*WORK REQUEST:* All of the data below is to be copied exactly.

*DATA SEGMENT:*
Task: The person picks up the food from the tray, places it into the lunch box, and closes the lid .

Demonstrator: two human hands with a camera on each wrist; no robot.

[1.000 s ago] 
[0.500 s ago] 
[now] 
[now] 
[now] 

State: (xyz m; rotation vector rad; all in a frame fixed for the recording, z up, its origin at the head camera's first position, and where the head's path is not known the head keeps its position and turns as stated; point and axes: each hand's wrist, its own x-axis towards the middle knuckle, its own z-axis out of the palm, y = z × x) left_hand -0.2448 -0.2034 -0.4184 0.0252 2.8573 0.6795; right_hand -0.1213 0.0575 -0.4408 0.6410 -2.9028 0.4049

*ANSWER:*
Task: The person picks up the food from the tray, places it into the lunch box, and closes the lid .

Demonstrator: two human hands with a camera on each wrist; no robot.

[1.000 s ago] 
[0.500 s ago] 
[now] 
[now] 
[now] 

State: (xyz m; rotation vector rad; all in a frame fixed for the recording, z up, its origin at the head camera's first position, and where the head's path is not known the head keeps its position and turns as stated; point and axes: each hand's wrist, its own x-axis towards the middle knuckle, its own z-axis out of the palm, y = z × x) left_hand -0.2448 -0.2034 -0.4184 0.0252 2.8573 0.6795; right_hand -0.1213 0.0575 -0.4408 0.6410 -2.9028 0.4049

No more output is expected.